Student accommodation provider Unite Students have confirmed that Scottish tenants do not have to provide evidence when terminating their lease for reasons related to Covid-19.

The policy U-turn happened after the Scottish Government updated its official guidance for students returning to college or university for term two.

The Coronavirus (Scotland) (No.2) Act 2020 grants permission for students living in purpose-built student accommodation to hand in 28-days’ notice to bring tenancies to an end earlier. The Act came to place in May 2020, but due to missing government guidance and specification of the Act’s terms, some accommodation providers decided to impose different terms on students seeking to end their tenancies.

Current government guidance prohibits students to return to their term time accommodation if they left to stay at their home address during winter break. This has resulted in many students paying for accommodation they now cannot stay in. 

In a letter sent to students, Richard Lochhead – Minister for Further Education, Higher Education and Science – confirmed that university and college campuses and accommodation will be open only for students “who have remained over the winter break,” and other “exceptional” returners. He said: “The Act does not require students who wish to terminate their agreements to confirm what their reason relating to Coronavirus is. Nor does it require them to provide evidence of that reason, nor does it require accommodation providers to approve the reason. I, therefore, do not expect accommodation providers to ask for evidence from students or refuse to accept a notice due to a lack of reasons being given or because they disagree with the reasons being provided.”

However, several Scottish students previously reported that the accommodation provider asked them to provide additional evidence to terminate their lease agreements for reasons related to Covid-19. Such evidence included having to prove that their course was moved online for the rest of the semester, or that they were experiencing financial hardship due to the pandemic.

As a response to the MSP’s letter and changed government guidance, a Unite Students spokesperson said: “We have a strong track record in supporting students and it’s been our priority throughout the Covid-19 pandemic.
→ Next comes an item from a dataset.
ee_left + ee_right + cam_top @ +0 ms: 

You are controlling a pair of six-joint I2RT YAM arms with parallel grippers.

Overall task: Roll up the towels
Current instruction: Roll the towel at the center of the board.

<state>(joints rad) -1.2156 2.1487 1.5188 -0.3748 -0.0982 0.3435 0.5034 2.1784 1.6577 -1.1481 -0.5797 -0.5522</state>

Our policy on this issue was revised a few weeks ago, in line with updated government guidance. 

“Our tenants in Scotland are not required to provide evidence to be released from their tenancy contracts due to Covid-19. However, our standard cancellation policy still applies for requests not related to Covid-19 and for those we may require further evidence on a case-by-case basis. Any student who is struggling financially should talk to us and contact their university student finance team for further support.”

For months, NUS Scotland and student unions across the country campaigned for the government to offer more support and guidance for students. Part of these efforts is NUS Scotland’s #StudentsDeserveBetter campaign. The campaign, among other things, appealed to student accommodation providers to be considerate towards students stuck in tenancy agreements for accommodation they cannot return to. 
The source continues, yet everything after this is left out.